Manager-Image Viele Feindbilder

Die Unternehmensführung überlassen die meisten Deutschen einer Studie zufolge am liebsten ihrem Chef und machen lieber Dienst nach Vorschrift. Den Eliten wird trotzdem - oder gerade deswegen - kategorisch misstraut. Knapp drei Viertel der Bevölkerung halten Politiker und Manager für unehrlich und unredlich.

Frankfurt - Eine Studie der Meinungsforscher von Gallup fällt ernüchternd aus: 76 Prozent aller Deutschen trauen den Politikern nicht über den Weg, 70 Prozent halten die Manager für unehrlich.

In Auftrag gegeben hatte die Umfrage das World Ecomonic Forum, 50.000 Bürger nahmen daran teil - und nirgendwo auf der Welt gehen die Befragten mit ihren Eliten so hart ins Gericht wie in Deutschland. Knapp drei Viertel kritisieren, dass Politiker zuviel Macht haben.

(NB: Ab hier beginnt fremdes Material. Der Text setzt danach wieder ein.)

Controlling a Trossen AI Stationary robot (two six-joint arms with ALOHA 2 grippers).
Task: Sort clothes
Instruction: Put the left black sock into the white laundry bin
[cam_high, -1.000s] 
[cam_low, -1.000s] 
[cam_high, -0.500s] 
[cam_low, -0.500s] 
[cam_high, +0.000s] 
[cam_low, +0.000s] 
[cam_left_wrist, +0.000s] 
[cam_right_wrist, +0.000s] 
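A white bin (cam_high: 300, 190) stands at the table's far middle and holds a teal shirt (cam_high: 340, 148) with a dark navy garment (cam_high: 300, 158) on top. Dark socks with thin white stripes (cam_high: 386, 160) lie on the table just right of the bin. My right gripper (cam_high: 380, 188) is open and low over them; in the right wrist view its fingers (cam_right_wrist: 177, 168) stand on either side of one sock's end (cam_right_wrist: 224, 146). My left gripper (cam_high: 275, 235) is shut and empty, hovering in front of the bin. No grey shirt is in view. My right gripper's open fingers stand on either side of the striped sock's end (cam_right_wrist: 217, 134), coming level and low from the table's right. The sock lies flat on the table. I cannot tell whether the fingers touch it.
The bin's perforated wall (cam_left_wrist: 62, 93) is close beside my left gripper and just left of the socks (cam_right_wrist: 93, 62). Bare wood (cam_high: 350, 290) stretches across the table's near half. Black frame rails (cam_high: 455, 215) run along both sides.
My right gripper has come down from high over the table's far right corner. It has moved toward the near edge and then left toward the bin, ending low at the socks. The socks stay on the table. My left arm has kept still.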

Nur wenig besser sieht das Bild aus, das die Deutschen von den Wirtschaftslenkern haben. Der Umfrage zufolge halten sieben von zehn Deutschen die Konzernchefs für unehrlich, 80 Prozent werfen ihnen zu große Machtfülle vor. Und bei der Frage nach dem ethischen Verhalten fällen nur die Bürger in Costa Rica und Albanien ein noch pessimistischeres Urteil als die Deutschen.

Wie tief die Kluft zwischen der deutschen Politik- und Wirtschaftselite und dem Normalbürger inzwischen ist, zeigt auch der Vergleich mit den Ergebnissen bei den europäischen Nachbarn. Dort fällt das Urteil der Bevölkerung deutlich milder aus.

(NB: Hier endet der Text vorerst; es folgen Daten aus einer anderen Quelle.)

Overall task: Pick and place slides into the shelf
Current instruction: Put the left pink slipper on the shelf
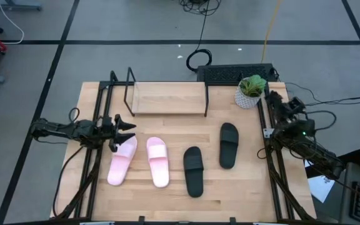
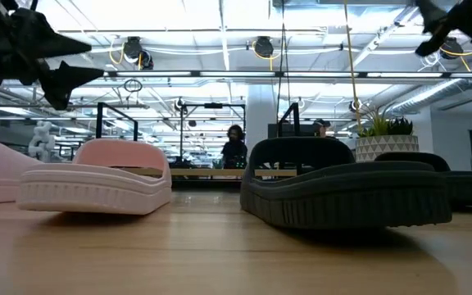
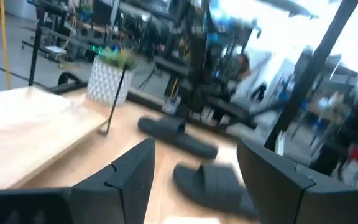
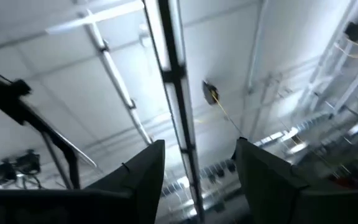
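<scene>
Two light pink slides and two black slides lie sole-down on the tabletop, side by side. The shelf, a light-wood board on a black wire frame, stands at the table's far side with nothing on it. My left gripper is open and hovers over the far end of the leftmost pink slide; the low view shows my left gripper well above the slides. My right gripper is open, parked at the table's right edge, and faces the ceiling.
A small potted plant in a white pot stands at the far right corner, beside the shelf. Black arm frames run along the left edge and right edge. Bare wood lies between the slides and the shelf. People show in the room beyond.
</scene>
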`<state>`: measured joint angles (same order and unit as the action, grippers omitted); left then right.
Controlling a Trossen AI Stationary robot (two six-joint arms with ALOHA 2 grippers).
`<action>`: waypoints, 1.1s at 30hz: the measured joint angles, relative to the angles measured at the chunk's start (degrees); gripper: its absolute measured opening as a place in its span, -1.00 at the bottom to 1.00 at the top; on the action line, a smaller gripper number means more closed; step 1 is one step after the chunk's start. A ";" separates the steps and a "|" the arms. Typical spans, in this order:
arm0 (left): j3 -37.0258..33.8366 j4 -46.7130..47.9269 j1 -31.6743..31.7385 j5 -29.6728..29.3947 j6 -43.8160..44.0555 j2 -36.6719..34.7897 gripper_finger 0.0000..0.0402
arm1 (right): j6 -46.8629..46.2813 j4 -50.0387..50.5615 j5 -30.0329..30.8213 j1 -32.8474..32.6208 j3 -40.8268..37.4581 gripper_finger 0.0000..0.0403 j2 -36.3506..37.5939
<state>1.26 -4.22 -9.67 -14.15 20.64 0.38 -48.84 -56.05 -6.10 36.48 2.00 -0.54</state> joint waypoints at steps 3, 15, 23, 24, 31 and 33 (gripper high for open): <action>0.00 -4.72 0.02 -2.83 2.60 -0.02 0.12 | 0.05 -2.17 0.07 0.01 0.64 -0.08 0.00; 0.03 -29.20 0.01 0.80 15.81 -0.02 0.12 | 0.66 -0.91 -0.06 0.01 6.74 -0.08 -6.22; 14.15 -11.36 -0.66 5.60 13.62 2.44 0.12 | 3.77 -1.09 -7.67 -0.01 17.80 -0.08 -15.79; 17.46 -7.41 -1.01 5.39 13.18 4.07 0.12 | 4.31 -1.05 -9.71 -0.01 19.88 -0.08 -17.34; 41.63 14.00 -3.88 5.20 9.89 20.81 0.12 | 4.64 -0.19 -24.71 -1.14 35.88 -0.08 -29.46; 48.77 21.66 -5.34 5.20 11.28 26.75 0.12 | 4.66 1.31 -27.83 -2.50 39.89 -0.08 -32.95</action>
<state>50.03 17.44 -15.01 -8.95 31.92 27.13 -44.18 -54.74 -33.92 33.98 41.89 -33.49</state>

So werfen beispielsweise nur 36 Prozent der Franzosen ihren Politikern Unehrlichkeit vor, bei den Wirtschaftsbossen können sogar nur 22 Prozent der Befragten unredliches Verhalten erkennen. Allenfalls in Japan ist es unter den großen Industriestaaten um das Vertrauen der Bürger in Politik und Wirtschaft ähnlich schlecht bestellt.

"Die Bürger rund um den Globus wollen Führungskräfte, die in der Lage sind, mutige und langfristige Entscheidungen zu treffen", kommentierte der Gründer des Weltwirtschaftsforums in Davos, Klaus Schwab die Umfrage gegenüber der "Welt".